The lines below starting at the line containing "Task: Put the" and ending at the line containing "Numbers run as" are to be repeated exactly, with both ends kept and nothing else added.

(Source data)
++++++

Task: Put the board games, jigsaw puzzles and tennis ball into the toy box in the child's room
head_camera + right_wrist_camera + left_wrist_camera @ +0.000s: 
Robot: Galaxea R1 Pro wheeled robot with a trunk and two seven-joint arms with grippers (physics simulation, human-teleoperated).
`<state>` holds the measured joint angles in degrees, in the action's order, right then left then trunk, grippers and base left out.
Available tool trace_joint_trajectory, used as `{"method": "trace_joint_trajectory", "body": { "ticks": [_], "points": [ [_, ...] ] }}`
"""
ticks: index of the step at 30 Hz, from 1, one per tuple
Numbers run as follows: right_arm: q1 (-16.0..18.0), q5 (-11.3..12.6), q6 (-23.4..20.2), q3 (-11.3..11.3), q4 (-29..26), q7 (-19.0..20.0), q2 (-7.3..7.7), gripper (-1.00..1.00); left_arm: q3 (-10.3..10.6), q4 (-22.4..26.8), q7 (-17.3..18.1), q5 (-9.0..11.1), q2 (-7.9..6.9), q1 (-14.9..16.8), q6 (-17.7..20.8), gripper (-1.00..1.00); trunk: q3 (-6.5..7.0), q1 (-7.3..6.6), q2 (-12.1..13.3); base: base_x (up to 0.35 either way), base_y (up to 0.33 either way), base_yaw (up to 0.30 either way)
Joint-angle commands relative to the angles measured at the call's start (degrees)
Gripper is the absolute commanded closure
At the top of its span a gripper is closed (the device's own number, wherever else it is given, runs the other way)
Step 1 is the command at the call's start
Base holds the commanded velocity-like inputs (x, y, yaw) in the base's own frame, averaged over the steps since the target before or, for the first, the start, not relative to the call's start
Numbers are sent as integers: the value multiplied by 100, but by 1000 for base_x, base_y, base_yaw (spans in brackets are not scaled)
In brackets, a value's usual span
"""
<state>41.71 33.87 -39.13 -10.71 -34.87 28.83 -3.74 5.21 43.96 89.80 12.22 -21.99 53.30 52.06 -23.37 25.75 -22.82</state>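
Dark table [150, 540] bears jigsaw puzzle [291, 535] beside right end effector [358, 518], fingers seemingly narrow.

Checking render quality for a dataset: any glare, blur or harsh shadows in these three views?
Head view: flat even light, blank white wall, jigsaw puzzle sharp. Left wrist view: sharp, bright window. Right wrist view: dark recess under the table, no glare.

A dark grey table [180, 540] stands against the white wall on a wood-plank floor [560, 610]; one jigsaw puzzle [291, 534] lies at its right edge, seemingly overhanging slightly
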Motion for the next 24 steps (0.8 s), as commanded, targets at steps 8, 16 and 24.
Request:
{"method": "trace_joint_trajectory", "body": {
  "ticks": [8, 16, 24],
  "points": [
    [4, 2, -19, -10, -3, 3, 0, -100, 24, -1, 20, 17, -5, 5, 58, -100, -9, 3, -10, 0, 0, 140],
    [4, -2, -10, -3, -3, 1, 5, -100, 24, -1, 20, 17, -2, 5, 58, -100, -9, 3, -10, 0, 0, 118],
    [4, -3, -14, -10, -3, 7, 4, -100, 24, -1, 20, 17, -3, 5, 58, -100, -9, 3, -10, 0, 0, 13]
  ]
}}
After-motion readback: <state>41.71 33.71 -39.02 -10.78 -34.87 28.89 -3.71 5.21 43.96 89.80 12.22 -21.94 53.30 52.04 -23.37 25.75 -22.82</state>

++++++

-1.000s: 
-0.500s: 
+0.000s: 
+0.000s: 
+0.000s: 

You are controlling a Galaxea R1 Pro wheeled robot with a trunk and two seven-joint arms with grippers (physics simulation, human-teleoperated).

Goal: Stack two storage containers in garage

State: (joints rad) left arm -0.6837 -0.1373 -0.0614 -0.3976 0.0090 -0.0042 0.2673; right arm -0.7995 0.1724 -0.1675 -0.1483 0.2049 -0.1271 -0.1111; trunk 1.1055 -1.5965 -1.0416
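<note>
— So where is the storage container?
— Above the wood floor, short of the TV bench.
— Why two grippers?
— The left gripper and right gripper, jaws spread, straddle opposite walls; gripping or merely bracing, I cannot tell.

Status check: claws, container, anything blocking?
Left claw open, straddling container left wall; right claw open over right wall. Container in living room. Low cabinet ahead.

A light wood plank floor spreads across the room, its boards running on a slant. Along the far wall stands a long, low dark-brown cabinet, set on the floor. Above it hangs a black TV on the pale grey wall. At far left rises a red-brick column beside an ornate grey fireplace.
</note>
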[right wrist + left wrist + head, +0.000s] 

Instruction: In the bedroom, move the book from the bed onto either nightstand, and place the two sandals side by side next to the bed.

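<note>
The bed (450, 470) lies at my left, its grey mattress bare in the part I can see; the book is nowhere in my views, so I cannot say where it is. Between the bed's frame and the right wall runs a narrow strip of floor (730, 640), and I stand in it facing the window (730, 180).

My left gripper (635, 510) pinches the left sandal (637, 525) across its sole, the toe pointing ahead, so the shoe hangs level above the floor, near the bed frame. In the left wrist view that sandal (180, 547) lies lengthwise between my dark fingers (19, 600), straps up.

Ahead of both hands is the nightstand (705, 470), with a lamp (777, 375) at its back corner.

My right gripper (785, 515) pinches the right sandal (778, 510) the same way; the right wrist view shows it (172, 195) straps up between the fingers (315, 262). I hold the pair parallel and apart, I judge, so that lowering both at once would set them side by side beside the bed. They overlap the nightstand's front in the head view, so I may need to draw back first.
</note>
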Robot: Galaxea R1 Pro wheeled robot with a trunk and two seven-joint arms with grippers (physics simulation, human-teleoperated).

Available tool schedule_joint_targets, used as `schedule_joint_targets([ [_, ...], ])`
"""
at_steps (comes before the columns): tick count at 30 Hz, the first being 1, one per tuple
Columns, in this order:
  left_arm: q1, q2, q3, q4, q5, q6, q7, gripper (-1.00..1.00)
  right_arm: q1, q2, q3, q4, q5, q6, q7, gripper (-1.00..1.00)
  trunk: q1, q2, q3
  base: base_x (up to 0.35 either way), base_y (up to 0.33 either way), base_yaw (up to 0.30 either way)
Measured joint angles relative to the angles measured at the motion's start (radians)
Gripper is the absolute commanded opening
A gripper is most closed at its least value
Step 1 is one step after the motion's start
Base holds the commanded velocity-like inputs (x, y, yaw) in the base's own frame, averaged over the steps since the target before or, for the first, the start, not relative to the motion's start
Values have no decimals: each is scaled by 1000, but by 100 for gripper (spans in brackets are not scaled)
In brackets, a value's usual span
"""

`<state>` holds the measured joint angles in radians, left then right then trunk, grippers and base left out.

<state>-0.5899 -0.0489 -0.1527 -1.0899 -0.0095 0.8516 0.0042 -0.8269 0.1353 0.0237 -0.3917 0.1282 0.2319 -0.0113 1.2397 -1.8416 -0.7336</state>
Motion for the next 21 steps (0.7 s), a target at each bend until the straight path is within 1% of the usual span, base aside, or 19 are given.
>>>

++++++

Response to this exercise:
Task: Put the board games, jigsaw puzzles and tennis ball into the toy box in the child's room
head_camera + right_wrist_camera + left_wrist_camera @ +0.000s: 
Robot: Galaxea R1 Pro wheeled robot with a trunk and two seven-joint arms with grippers (physics simulation, human-teleoperated).
`<state>` holds the measured joint angles in degrees, in the action's order, right then left then trunk, grippers and base left out.
Available tool trace_joint_trajectory, used as `{"method": "trace_joint_trajectory", "body": { "ticks": [_], "points": [ [_, ...] ] }}`
"""
ticks: index of the step at 30 Hz, from 1, one per tuple
Numbers run as follows: right_arm: q1 (-16.0..18.0), q5 (-11.3..12.6), q6 (-23.4..20.2), q3 (-11.3..11.3), q4 (-29..26), q7 (-19.0..20.0), q2 (-7.3..7.7), gripper (-1.00..1.00); left_arm: q3 (-10.3..10.6), q4 (-22.4..26.8), q7 (-17.3..18.1), q5 (-9.0..11.1), q2 (-7.9..6.9), q1 (-14.9..16.8), q6 (-17.7..20.8), gripper (-1.00..1.00); trunk: q3 (-6.5..7.0), q1 (-7.3..6.6), q2 (-12.1..13.3); base: base_x (up to 0.35 either way), base_y (up to 0.33 either way), base_yaw (up to 0.30 either way)

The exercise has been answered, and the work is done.